The excitement almost one year ago stemmed from the simple fact that this was my first opportunity to sit outside my own home (OK, apartment) and hand out candy. And unlike my few unfortunate encounters with trick-or-treaters in college, I was going to have something to offer other than cheap beer and leftover pizza.
I cut out of work early, really early, to go buy candy for the super heroes, ghosts, princesses and other costumed kids who would soon be walking up and asking for treats. I purchased one bag of Snickers, one bag of Twix and one bag of Crunch Bars and darted home. Three bags was far too much, however, I had no intentions of playing by the typical “only one or two pieces” rule.
I was going to be the cool neighbor, telling each child to grab as large a handful as they could. Rules be damned. (In hindsight, I realize I did not have any options for the kids who don’t like chocolate, but then again, if you don’t like chocolate then you probably have bigger issues, such as finding the nearest psychiatric institution).
It did not dampen my spirits when I realized I did not have a bowl to put the candy in. The large pot I cook pasta in did just fine. I poured a little from each bag, filled the pot and headed to the front porch. And then waited. And waited. And waited.
My first trick-or-treater showed up about 40 minutes later — a young girl dressed as what I assume was one of the characters from the Disney movie “Frozen.” And then nothing.
Heartbroken, I gave up after several hours and headed to a Halloween party. The pot of candy was essentially untouched when I returned home later that night. I’m still haunted by the obscene amount of candy wrappers strewn throughout my apartment the next day.
Looking back, I cannot help but chuckle at how excited I was that day. Halloween has not meant much of anything since I surpassed the acceptable age for dressing up and roaming the streets for candy.
For the most part, it’s a night just like any other night for us childless adults, except for the fact that if we venture out we have to go through the brain-racking process of devising a costume — an even more difficult process, I’m learning, when you’re in a relationship and have to come up with a costume as a couple.

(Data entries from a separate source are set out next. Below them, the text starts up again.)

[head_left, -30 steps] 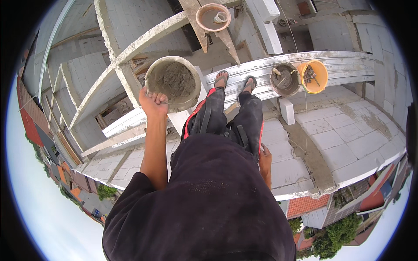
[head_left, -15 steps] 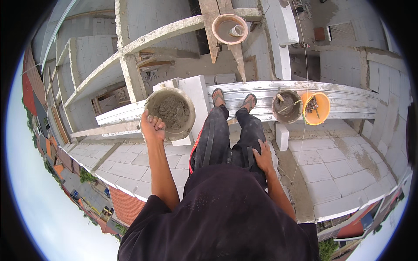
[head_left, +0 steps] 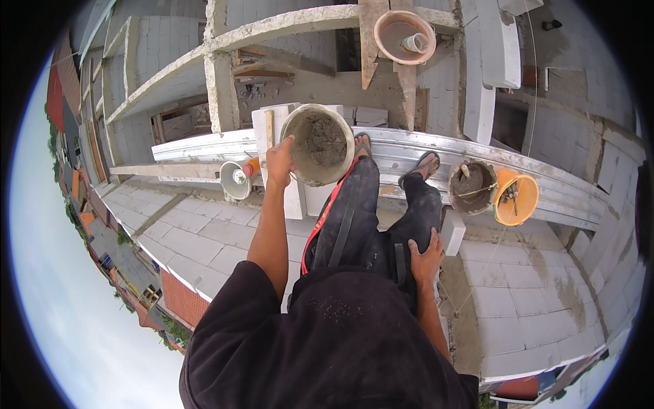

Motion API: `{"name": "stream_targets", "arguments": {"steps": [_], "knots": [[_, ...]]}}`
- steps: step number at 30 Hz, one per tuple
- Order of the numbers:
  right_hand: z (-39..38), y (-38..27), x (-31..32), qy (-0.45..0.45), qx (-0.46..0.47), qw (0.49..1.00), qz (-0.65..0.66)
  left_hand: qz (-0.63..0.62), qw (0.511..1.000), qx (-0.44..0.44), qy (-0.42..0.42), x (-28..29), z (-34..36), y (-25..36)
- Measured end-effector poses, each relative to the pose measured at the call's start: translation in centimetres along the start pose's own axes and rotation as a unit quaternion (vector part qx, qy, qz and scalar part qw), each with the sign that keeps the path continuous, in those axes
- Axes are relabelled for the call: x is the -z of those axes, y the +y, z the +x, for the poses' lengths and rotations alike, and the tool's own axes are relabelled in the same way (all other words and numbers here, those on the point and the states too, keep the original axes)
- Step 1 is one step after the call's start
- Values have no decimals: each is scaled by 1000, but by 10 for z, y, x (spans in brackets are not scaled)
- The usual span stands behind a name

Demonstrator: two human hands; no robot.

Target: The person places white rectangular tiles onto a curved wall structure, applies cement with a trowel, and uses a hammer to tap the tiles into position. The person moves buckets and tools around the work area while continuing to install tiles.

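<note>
My left hand [head_left: 279, 164] is closed on the left rim of a grey bucket [head_left: 298, 128]. Inside the bucket lies wet grey mortar [head_left: 328, 144]. It hangs in front of white blocks [head_left: 295, 198], close beside my left foot. My right hand [head_left: 427, 256] rests on my right thigh, fingers spread and holding nothing. Both my sandalled feet stand on a ribbed metal plank [head_left: 392, 144]. Right of them sit a mortar-coated bucket [head_left: 493, 178] and a tilted orange bucket [head_left: 525, 210] with tools inside.
A white pail [head_left: 229, 183] with an orange item [head_left: 253, 165] stands to the left. Ahead, a basin [head_left: 379, 41] holding a white cup [head_left: 415, 43] sits on wooden boards [head_left: 368, 65]. Concrete beams [head_left: 286, 28] and openings lie beyond. A string [head_left: 533, 102] crosses at right.
The mortar bucket in my left hand has moved right, nearer my left leg, uncovering the white pail behind it. My feet stand wider apart. My right hand stays on my thigh.
</note>
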State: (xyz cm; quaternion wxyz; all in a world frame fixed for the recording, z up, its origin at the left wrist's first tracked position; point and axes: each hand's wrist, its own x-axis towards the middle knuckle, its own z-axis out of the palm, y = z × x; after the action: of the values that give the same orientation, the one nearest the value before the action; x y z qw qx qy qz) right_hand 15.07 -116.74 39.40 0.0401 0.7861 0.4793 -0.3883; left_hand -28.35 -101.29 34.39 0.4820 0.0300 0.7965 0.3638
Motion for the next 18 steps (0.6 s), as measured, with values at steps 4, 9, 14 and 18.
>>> {"name": "stream_targets", "arguments": {"steps": [4,9,14,18], "knots": [[57,55,-10,80,-44,991,94,30,999,-26,18,1,35,-18],[156,160,-48,201,-215,899,324,14,1000,-23,-9,-33,96,-62],[251,220,-69,367,-191,810,416,52,990,-28,131,10,150,-144],[306,320,-72,520,-224,696,441,13,986,-71,149,36,187,-140]]}}
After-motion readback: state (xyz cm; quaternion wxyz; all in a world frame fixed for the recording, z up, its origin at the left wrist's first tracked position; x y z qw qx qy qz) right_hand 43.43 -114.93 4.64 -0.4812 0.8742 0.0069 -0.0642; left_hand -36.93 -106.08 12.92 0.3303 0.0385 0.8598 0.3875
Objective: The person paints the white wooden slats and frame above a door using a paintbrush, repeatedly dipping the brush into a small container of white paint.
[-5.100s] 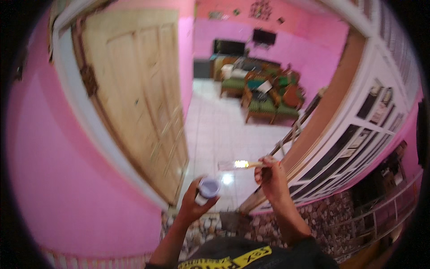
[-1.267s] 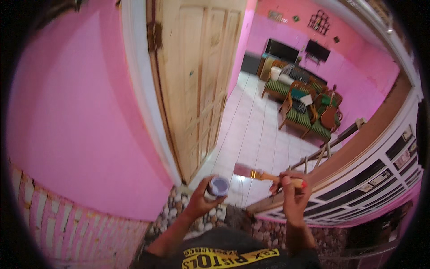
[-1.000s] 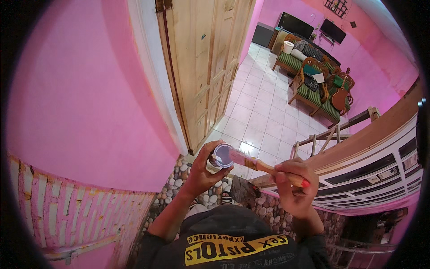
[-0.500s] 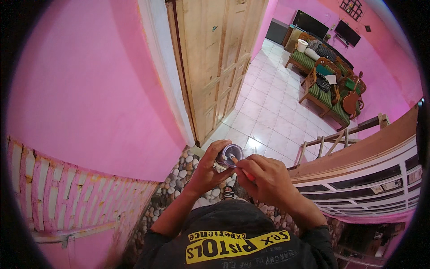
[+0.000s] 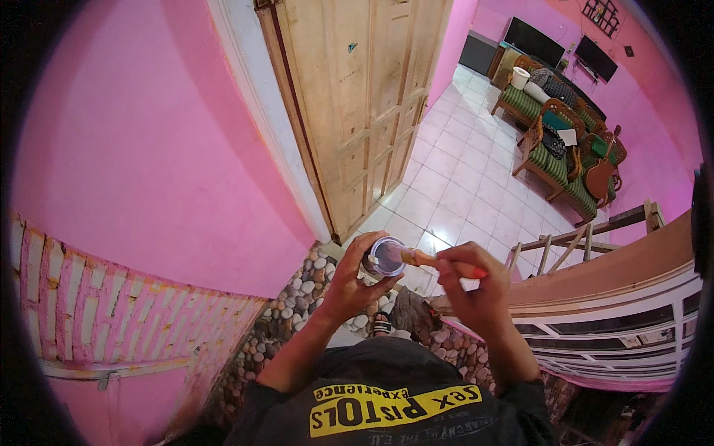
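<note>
Pink wall (image 5: 149, 171); L hand (image 5: 348, 291) has 1 cup (image 5: 381, 262) (R hand (image 5: 480, 288) 1 brush (image 5: 422, 259)).

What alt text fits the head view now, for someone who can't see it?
The right hand holds a paintbrush at the mouth of a small cup gripped by the left hand. Beyond are an open wooden door, white floor tiles, green-striped chairs and a guitar.

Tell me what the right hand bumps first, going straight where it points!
Probably the cup in the left hand: the brush in the right hand points into it, though depth is unclear.
</note>
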Motion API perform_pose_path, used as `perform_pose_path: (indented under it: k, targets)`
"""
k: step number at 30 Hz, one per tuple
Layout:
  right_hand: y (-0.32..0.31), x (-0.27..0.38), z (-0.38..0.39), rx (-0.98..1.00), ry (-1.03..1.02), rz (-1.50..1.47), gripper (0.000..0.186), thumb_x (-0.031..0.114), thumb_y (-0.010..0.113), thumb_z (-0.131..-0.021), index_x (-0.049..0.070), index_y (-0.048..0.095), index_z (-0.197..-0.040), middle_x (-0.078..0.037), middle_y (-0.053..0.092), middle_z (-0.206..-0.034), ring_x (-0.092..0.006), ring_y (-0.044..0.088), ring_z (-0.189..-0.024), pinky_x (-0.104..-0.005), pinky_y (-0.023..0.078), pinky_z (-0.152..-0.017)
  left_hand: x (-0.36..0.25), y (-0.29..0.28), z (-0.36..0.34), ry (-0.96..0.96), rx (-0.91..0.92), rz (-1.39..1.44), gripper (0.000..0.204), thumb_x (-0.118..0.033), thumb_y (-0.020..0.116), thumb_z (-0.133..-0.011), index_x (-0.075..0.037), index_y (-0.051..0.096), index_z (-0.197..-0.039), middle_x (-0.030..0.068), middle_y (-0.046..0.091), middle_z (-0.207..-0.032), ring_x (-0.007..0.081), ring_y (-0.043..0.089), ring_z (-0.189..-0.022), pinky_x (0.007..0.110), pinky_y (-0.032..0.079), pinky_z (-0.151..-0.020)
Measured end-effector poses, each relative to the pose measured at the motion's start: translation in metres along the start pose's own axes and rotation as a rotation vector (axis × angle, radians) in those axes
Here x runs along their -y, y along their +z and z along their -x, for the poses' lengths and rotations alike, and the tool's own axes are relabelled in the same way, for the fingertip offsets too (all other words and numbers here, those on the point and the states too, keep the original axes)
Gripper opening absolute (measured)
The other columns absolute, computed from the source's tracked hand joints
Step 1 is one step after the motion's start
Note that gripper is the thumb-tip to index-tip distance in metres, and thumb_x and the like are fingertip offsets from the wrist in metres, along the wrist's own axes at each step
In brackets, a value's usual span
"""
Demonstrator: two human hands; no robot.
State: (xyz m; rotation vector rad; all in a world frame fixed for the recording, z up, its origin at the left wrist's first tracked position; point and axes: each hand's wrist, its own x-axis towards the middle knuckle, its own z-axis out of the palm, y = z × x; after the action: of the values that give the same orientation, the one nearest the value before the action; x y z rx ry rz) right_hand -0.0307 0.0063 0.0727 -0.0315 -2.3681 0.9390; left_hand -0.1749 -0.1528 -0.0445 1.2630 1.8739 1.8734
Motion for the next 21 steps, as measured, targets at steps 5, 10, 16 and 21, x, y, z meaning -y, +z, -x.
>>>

Being able to hand out candy, though, managed to spark something inside me last year. I suspect it had something to do with seeing the eager faces and trying to remember the days when Halloween was a big deal.
This year, I will not be handing out candy at my home. I could joke and say I cannot handle the disappointment again, but truthfully I don’t see many making the haul to the top of the hill I live on.
Instead, I’ll be handing out candy Friday morning during the Rifle Branch Library Halloween parade downtown. Actually, I’ll be taking photos for the paper, but one of my neighbors in the Midland Building has agreed to hand out candy for me, and you better believe there will not be a shortage of treats.
And later on Friday and even on Saturday, while I’m brooding about not having any trick-or-treaters, I hope the rest of you are safe and have a happy Halloween.